Expanding the discussion for risk factors associated with strokes opens up the conversation of behaviors and lifestyle choices that increase the risk of stroke by 87%. Choosing to exercise, encouraging a healthy diet, staying at a healthy BMI, preventing smoking, avoiding over-consumption of alcohol, and minimizing disease processes that put people at risk are areas to focus upon. Reducing the overall stroke risk will also minimize the risk for caregiver’s need. Factors influencing caregiver fatigue and increased caregiver burnout are associated with the things not within the caregiver’s immediate control, such as post-stroke fatigue and the limitations this present physically for the caregiver, reduced cognition post stroke can be very labile and fluctuant depending on the demands and thus the situation may change for day to day or within the day, depending on how much is required of the post-CVA patient. Communication becomes challenging when the brain is disrupted so recognizing various forms of communication may also be unfamiliar to a caregiver. The physical demands required for taking care of the post-stroke patient will also wear on the caregiver as the ADLs and IADLs needs built during the care delivery.

Many studies have demonstrated predicable stroke caregiver outcomes such as role strain, burn-out, depression and anxiety over time. Analyzing and using the research to determine the risk factors and solutions for risk are important aspects for caregiver selection and training. Stroke support groups and other resources are typically available in larger communities or in locations where there are hospitals providing care for stroke patients.

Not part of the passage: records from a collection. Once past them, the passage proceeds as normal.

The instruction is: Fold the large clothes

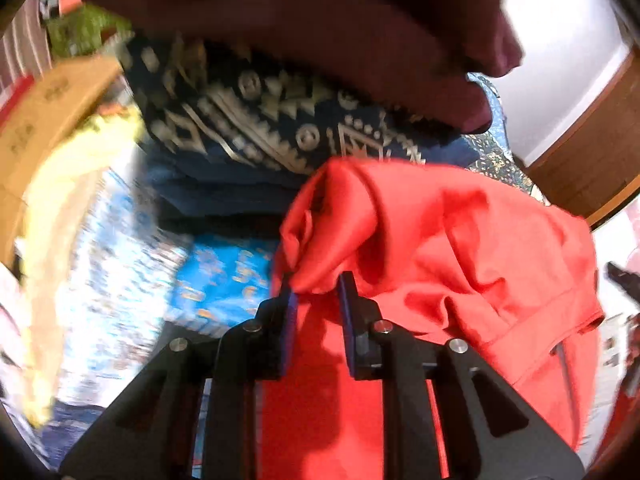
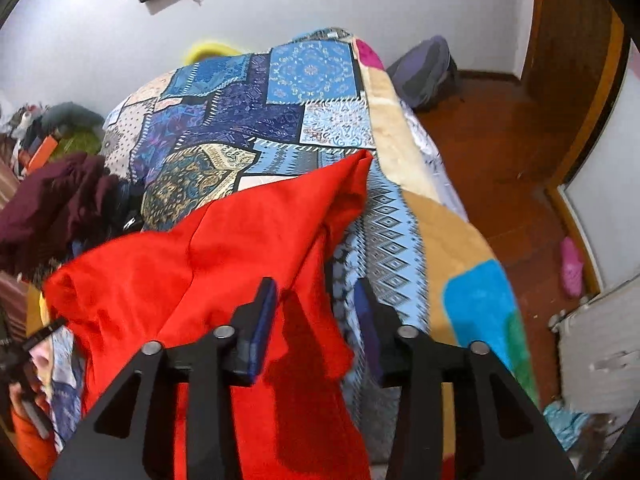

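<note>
The left gripper (image 1: 316, 286) is pinching a bunched fold of the red garment (image 1: 460, 248) between its narrowly parted jaws; the cloth is passing through the gap and spilling out ahead and to the right of them, crumpled. Beyond the left jaws a dark patterned cloth (image 1: 256, 120) is lying, with a maroon cloth (image 1: 320, 28) hanging above it; this view is blurred on its left side.

The right gripper (image 2: 316, 296) is standing released, its jaws well apart. The red garment (image 2: 208, 256) is lying under and against the left jaw only, draping down towards the camera, with one corner reaching ahead of the jaws; the right jaw is hanging clear over the patchwork bedspread (image 2: 256, 112). The garment is resting on the bed. A maroon heap (image 2: 60, 196) is sitting far left of the right jaws.
</note>
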The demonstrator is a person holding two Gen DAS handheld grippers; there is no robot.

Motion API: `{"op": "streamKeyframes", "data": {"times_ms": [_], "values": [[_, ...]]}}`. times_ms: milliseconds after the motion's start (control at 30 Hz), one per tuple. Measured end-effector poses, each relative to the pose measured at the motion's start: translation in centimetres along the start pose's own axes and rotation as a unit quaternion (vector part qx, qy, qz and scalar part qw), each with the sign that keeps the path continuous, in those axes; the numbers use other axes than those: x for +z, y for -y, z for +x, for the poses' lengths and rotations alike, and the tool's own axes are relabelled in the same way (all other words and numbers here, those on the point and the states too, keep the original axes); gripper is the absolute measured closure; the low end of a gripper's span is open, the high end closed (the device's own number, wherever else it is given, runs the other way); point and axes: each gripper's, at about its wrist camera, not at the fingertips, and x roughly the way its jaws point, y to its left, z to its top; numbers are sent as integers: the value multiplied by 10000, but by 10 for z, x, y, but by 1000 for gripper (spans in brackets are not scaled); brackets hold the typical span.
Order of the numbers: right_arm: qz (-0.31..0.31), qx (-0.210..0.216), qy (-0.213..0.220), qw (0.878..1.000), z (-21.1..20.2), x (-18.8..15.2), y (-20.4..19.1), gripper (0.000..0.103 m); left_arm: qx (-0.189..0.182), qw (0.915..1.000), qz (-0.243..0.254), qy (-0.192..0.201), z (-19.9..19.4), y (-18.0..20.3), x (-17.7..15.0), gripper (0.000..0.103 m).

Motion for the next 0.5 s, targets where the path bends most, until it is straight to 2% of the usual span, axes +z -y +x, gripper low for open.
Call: {"op": "streamKeyframes", "data": {"times_ms": [100, 167, 233, 267, 333, 400, 500], "values": [[-255, -211, 197, 9993, -22, -5, -5, 63, 297, 9990, 239, 228, -28, -1, -1, 85], [-410, -330, 313, 9981, -40, -9, -7, 63, 321, 9986, 244, 333, -50, -6, -1, 85], [-486, -372, 445, 9971, -59, -15, -6, 58, 359, 9981, 246, 427, -72, -15, -4, 85], [-497, -361, 505, 9968, -67, -19, -6, 52, 389, 9979, 260, 453, -79, -19, -5, 84], [-527, -330, 622, 9961, -81, -29, -6, 45, 428, 9975, 309, 467, -96, -26, -14, 79], [-579, -335, 679, 9954, -89, -38, -9, 43, 502, 9970, 387, 453, -112, -40, -26, 66], [-698, -380, 700, 9944, -101, -59, -11, 42, 605, 9956, 612, 383, -119, -51, -43, 64]]}}
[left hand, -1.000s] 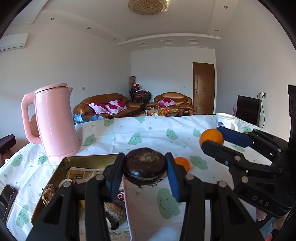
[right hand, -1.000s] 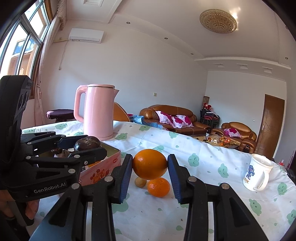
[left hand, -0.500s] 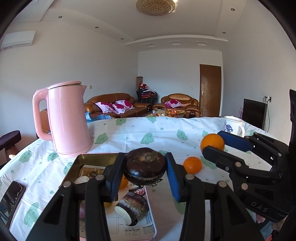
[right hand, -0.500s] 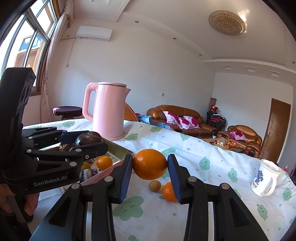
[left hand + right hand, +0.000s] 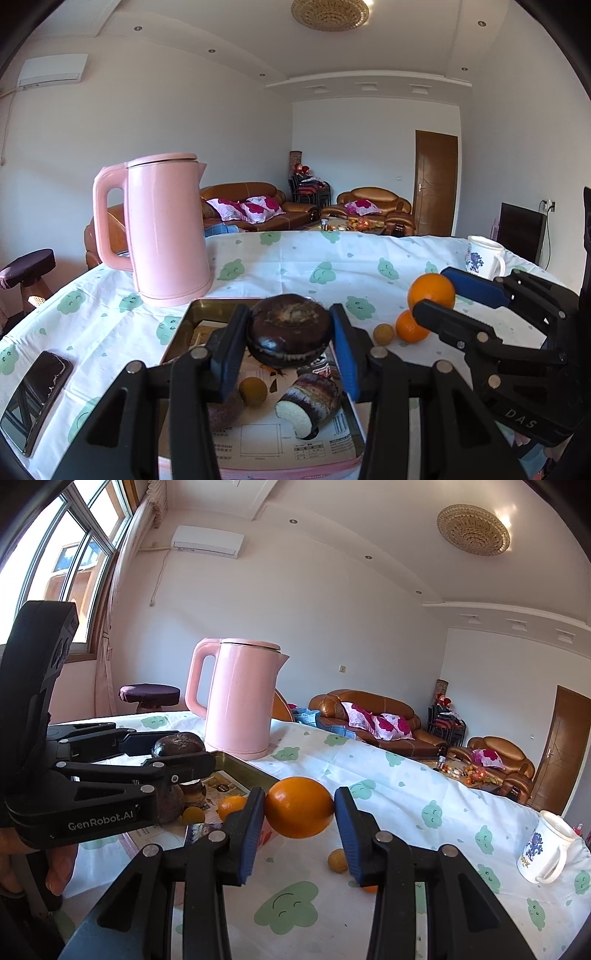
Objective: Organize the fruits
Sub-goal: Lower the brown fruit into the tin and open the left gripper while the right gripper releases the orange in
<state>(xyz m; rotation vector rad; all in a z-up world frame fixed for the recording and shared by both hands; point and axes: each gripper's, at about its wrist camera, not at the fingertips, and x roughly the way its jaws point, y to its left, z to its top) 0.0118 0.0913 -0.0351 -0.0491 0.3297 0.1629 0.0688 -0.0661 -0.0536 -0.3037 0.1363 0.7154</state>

Solutions to the problem include support groups, utilizing resources, training and education as well as sharing the burden of care of the stroke patient through resources for caregiver support services—that may offer a necessary link for preservation of the caregiver; may prevent caregiver fatigue; reduce caregiver stress; and permit more supportive services to assist in care delivery to reduce the physicality of being a caregiver. Public education for risk factors associated to nutrition, diet, a healthy BMI, exercise, tobaccos use, alcohol consumption, and modifiable diseases that put people at higher risk for stoke need to be made aware in the educational system when children are young. Families need to be familiar with the factors related to stroke, and the symptoms recognized as those of an impending stroke. Everyone needs to have access to healthcare services and public health funding needs to be utilized for conditions that impact high numbers of people, such as strokes. Additional services for education and training may also relieve the caregiver of untoward physical demands through ergonomics and exercise, which may also demonstrate understanding prior to experiencing struggles for adapting as a caregiver through the various educational courses to train the caregiver for transitions in care [18] .

Much research reports it is essential for caregivers to take time to prioritize their own personal and mental care needs. Many services do exist for those who wish to have supportive services such as community resources like respite care, adult day care, home health services, meal programs, and homemaker assistance help for both the stroke survivor and the caregiver. National stroke organizations may be the first step in offering resources or services in your area.

Exploration Questions

· At what cost does a family and their caregivers experience the effects of a stroke?

· Are there enough follow-up care programs to support communities and to offer appropriate resources for caregivers’ utilization?

· What physical activities might a caregiver need to undergo in preparation or physical readiness to prepare for the post stroke family member?

· Are there insurance plans or other programs available for purchase in caring for a stroke victim?

· What types of resources are necessary to offset the burden of post stroke fatigue?

Conflicts of Interest

The authors declare no conflicts of interest.